We’re eloping in a little over a week. When we get back we plan to take my mom and dad and his mon out to a nice dinner. That’ll be the extent of any group celebrations. 

Post # 3
Member
4563 posts
Honey bee

You don’t have to cater to them.  If they want a big wedding, they can get married and throw themselves one.  You are under no obligation to throw them the kind of party they want and no one is owed a party (hence, can’t be “robbed”) and honestly in a few months they will be moving on to whatever the is next big thing happening.

Since it sounds like part of your reason for eloping was to get out of planning an elaborate reception – don’t.  Most people I know who have eloped have a simple backyard BBQ or dinner in a restaurant (if anything at all – 3 of the 5 couples I know known who have eloped didn’t do anything at all – their elopement was enough for them and they didn’t feel the need to throw others a consolation party).  Go with whatever you original plan was.  If that was just having a nice dinner party with each of your families, then have that.  If it was nothing, then do that.  They’ll live.

Post # 5
Member
8857 posts
Buzzing Beekeeper

janne91 :  “he feels a bit like people are robbed” — Nobody was robbed of anything.

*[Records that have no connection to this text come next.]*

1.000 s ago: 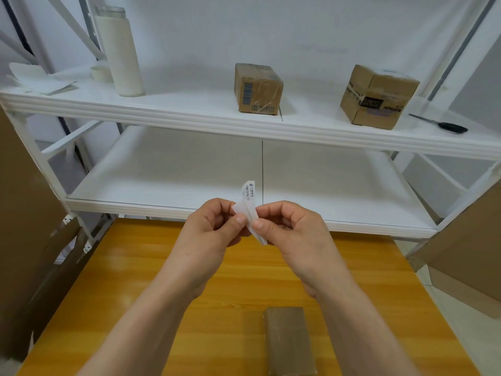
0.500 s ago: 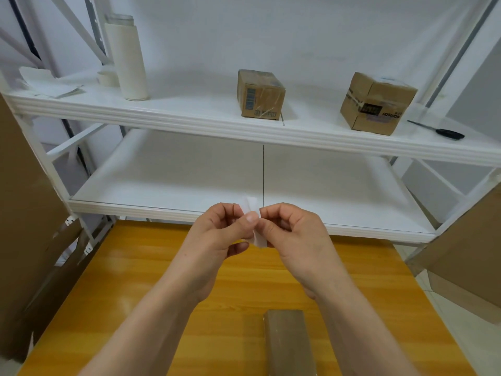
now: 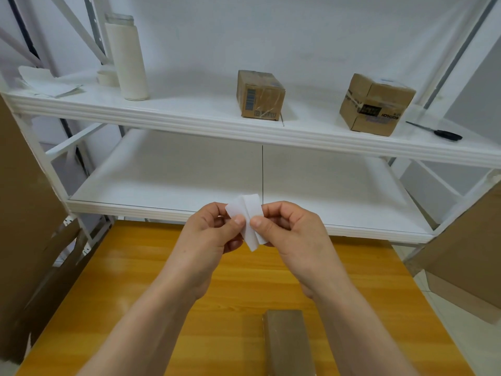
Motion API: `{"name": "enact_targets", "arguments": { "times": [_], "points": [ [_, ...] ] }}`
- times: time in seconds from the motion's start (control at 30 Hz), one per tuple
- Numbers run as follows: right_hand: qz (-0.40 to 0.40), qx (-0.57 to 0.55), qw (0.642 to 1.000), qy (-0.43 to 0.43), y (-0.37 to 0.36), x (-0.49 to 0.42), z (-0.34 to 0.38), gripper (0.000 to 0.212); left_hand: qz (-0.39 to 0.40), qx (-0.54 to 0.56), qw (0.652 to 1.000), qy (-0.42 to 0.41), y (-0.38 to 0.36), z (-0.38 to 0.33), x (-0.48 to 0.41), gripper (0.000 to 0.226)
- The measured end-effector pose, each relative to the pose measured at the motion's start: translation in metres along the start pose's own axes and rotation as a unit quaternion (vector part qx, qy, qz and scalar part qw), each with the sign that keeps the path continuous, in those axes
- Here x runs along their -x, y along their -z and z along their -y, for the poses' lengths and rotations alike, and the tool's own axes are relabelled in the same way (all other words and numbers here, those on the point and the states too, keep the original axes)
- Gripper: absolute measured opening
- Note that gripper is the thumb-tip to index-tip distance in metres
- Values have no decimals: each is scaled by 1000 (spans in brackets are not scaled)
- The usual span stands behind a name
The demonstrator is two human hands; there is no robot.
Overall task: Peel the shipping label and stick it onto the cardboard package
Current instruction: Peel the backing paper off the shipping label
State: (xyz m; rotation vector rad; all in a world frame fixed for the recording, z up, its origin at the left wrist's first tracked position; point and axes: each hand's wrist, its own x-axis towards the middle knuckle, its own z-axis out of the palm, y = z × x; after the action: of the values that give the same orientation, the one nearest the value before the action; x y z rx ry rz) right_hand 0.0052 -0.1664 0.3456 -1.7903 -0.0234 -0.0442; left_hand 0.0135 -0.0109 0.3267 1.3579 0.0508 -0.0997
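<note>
- Left hand [image 3: 211, 237] is curled, thumb tip and forefinger pinching the left side of the shipping label [image 3: 245, 208]
- Right hand [image 3: 291, 229] is curled the same way, thumb tip pinching the label's right side, the 2 thumbs almost touching
- Label is held in the air above the far end of the wooden table [image 3: 135, 280], in front of the lower shelf; it shows as 2 white flaps meeting along a slanted line between the thumbs
- Cardboard package [image 3: 287, 343] lies on the table at the near edge, below the right forearm and well apart from the label
- White shelving unit [image 3: 189, 123] carries 2 taped cardboard boxes [image 3: 260, 95] [image 3: 375, 104], a tall white bottle [image 3: 127, 58] and a screwdriver [image 3: 444, 134] on its upper shelf
- Brown cardboard sheets [image 3: 24, 213] lean at the left side
</note>
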Motion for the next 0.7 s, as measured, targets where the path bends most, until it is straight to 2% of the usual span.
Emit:
{"name": "enact_targets", "arguments": {
  "times": [0.37, 0.7],
  "points": [
    [7, 1, 1000, 1, -1, -2, -2, 4, 35, 5, 999, 12, -3, 1, 1, 22],
    [-3, -30, 999, -12, 2, -4, -1, 5, 8, -7, 1000, 14, -1, 3, -3, 20]
  ]
}}
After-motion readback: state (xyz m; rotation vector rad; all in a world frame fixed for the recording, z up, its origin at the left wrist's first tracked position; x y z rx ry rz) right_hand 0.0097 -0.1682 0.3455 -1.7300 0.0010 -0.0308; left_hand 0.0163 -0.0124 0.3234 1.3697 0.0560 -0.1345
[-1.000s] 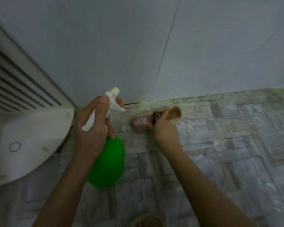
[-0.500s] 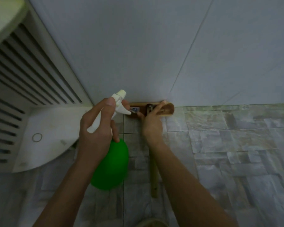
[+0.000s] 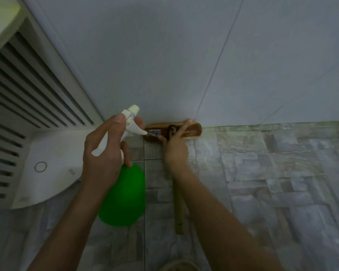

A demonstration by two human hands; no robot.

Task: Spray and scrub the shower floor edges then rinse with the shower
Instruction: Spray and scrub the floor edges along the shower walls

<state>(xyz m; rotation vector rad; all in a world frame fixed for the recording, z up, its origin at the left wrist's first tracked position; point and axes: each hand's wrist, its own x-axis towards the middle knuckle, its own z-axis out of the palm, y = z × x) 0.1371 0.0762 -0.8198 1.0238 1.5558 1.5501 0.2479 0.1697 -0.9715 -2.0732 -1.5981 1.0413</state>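
The tiled floor (image 3: 262,173) is met by a pale wall (image 3: 164,55). The green spray bottle (image 3: 123,194) is gripped at its neck by the left hand (image 3: 104,153), nozzle aimed toward the wall's base. The wooden brush (image 3: 193,130) is set with its head lengthwise along the floor edge, handle running back toward the person, clasped by the right hand (image 3: 174,147).

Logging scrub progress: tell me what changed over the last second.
The right hand pushed the wooden brush from the open floor tiles up against the foot of the wall, where its head now lies along the edge. It kept hold of the brush throughout. The left hand still grips the green spray bottle, raised as before.
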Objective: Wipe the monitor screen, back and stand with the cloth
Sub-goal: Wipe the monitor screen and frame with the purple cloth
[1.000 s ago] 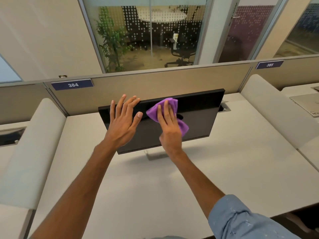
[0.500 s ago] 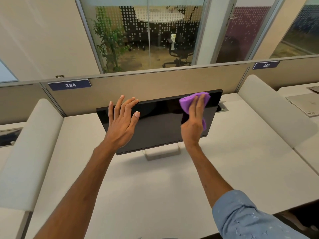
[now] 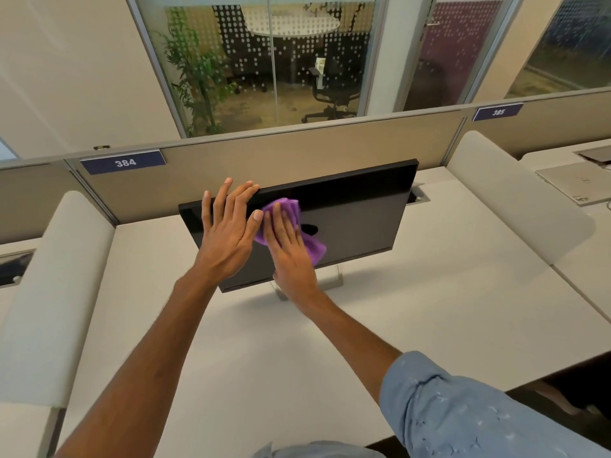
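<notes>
Monitor (image 3: 357,209) stands on white bench (image 3: 429,309), screen dark and tilted back a little, stand (image 3: 330,279) partly hidden behind right hand (image 3: 287,252). Left hand (image 3: 228,233) lies flat on screen's upper left, fingertips over top edge; grip slack, holds nothing. Right hand presses purple cloth (image 3: 287,206) flat against screen just beside left thumb, fingers straight, not curled round it.

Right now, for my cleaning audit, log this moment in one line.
left hand: flat on black flat-panel monitor | right hand: pressing purple cloth to screen | stage: screen wipe
</notes>
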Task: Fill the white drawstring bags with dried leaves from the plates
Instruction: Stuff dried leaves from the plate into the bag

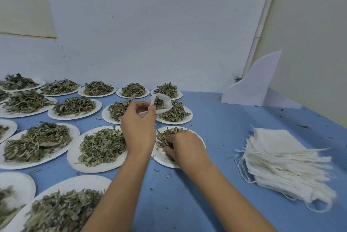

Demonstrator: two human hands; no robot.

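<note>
White drawstring bag (167, 104): left hand (138, 124) pinches its rim between thumb and curled fingers, mouth held open above the plates. Right hand (185, 147) is down on the near plate (161, 156), fingers curled into the dried leaves (163, 136), gripping a clump. Stack of empty bags (281, 160) sits at the right on the blue table (216, 128), well apart. More leaf-heaped plates (75, 156) lie to the left.

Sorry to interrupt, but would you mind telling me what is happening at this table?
A person is filling bags by hand. The left hand pinches one white drawstring bag open above the plates, while the right hand gathers dried leaves on the nearest plate. A stack of empty bags lies to the right on the blue table.
</note>
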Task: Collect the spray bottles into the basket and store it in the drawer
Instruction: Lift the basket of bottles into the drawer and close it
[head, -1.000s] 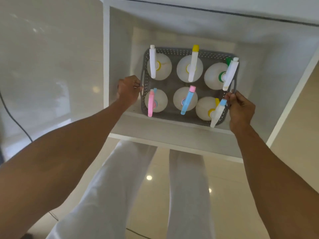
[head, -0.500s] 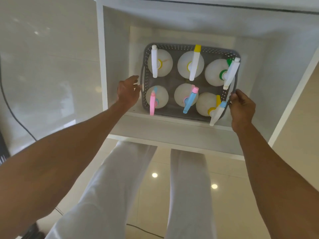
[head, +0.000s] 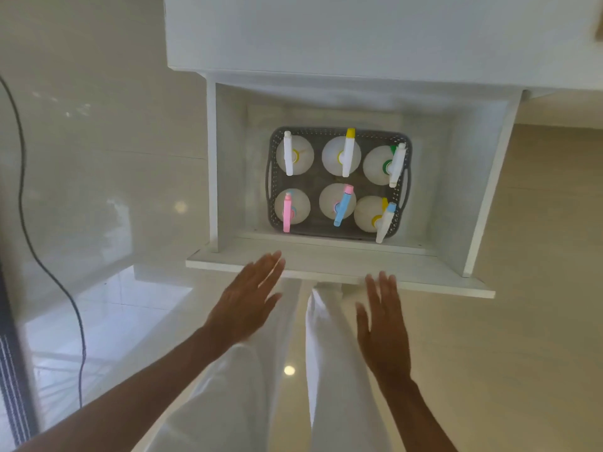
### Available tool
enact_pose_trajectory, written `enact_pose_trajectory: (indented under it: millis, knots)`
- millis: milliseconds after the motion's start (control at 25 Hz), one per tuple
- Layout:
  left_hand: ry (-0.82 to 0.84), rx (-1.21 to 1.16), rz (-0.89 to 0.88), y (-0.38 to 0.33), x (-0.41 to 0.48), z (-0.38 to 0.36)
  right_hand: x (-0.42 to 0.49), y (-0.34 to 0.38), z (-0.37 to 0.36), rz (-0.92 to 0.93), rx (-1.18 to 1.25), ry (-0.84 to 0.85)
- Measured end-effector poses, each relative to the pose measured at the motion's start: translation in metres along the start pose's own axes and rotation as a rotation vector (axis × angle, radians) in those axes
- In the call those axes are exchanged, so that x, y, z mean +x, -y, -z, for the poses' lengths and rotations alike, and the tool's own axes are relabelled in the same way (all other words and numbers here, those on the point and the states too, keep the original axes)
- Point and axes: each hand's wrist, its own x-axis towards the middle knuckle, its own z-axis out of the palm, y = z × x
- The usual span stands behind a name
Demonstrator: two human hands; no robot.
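A grey perforated basket point(head: 339, 132) sits on the floor of the open white drawer point(head: 339, 259). In it stand several white spray bottles point(head: 341, 156) with coloured triggers, in two rows. My left hand point(head: 249, 296) is flat and open, its fingertips reaching the drawer's front panel from below. My right hand point(head: 381, 316) is also flat and open, fingers just under the same panel's edge. Neither hand holds anything, and both are outside the drawer, clear of the basket.
The white cabinet body point(head: 359, 37) overhangs the drawer at the top. A black cable point(head: 23, 203) hangs down the glossy tiled wall on the left. My white trouser legs point(head: 261, 386) stand on the shiny floor below the drawer front.
Both hands have let go of the basket's handles and drawn back out of the drawer to its front panel. The basket stays in the drawer. The view has pulled back.
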Motion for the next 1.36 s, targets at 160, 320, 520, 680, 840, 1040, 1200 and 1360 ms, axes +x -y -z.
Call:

Even if they were, how would a fake ceremony fix it? Just have whatever dinner/party/celebration you want. You don’t owe anyone anything, except to be a good host to whoever you you do invite.

Post # 6
Member
786 posts
Busy bee
  • Wedding: October 2019

janne91 :  Unless you have very specific opinions of how you want it to be or not doing something they want you to do (like cake cutting), I would just go along with whatever they plan. If I don’t have to plan for it Or pay for it, I would have no problem whatsoever doing it. 

Post # 7
Member
4563 posts
Honey bee

If she wants to 100% plan and pay for a party for you and you want a party, then have at it.

I personally wouldn’t most likely, or I wouldn’t take part in planning and paying for a wedding-like party if I already planned and had a wedding (elopement).  And I wouldn’t want a reinactment.  That ship sailed.  Celebrate the marriage; don’t put on a play fake wedding.

Post # 8
Member
1609 posts
Bumble bee
  • Wedding: August 2018 - Location

We eloped and then had a “reception” (pretty low key) at our favourite brewpub. We got the private room for 50 close friends and family, and we picked up the tab for everyone’s dinner and drinks. Came to only $1800, pretty good deal! We were allowed to bring in our own cake and decorations. 

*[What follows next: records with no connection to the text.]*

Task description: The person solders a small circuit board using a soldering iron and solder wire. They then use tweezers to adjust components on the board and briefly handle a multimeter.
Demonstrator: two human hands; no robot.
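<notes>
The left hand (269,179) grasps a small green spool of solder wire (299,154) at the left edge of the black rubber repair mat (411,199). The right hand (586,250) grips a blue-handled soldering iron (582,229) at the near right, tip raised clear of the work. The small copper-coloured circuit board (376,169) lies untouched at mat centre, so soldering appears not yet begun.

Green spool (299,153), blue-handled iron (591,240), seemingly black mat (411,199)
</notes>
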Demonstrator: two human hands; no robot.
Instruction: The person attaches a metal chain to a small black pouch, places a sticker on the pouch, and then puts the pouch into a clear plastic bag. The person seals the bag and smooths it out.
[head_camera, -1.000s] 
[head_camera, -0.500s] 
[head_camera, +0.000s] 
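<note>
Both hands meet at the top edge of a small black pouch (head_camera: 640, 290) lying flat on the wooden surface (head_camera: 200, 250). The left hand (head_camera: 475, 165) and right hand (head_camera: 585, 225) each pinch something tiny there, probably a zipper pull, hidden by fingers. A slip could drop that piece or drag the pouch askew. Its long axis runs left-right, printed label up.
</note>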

No fake ceremony, no speeches, etc. It was super fun!

Post # 9
Member
9042 posts
Buzzing Beekeeper

Take everybody else out of the equation. Do you and your husband want a party to celebrate your elopement? If yes then throw one (or let MIL) and if no then pass on it. 

Post # 10
Member
363 posts
Helper bee

janne91 :  I’ll never understand why people (be it the couple or their family) want or expect any form of celebration after eloping. Eloping means your intent was avoiding a big celebration. You can and should still tell your family “no” to a big celebration. Go out to dinner with immediate family after arriving. But inviting every cousin, aunt, and distant friend to a reception just is silly.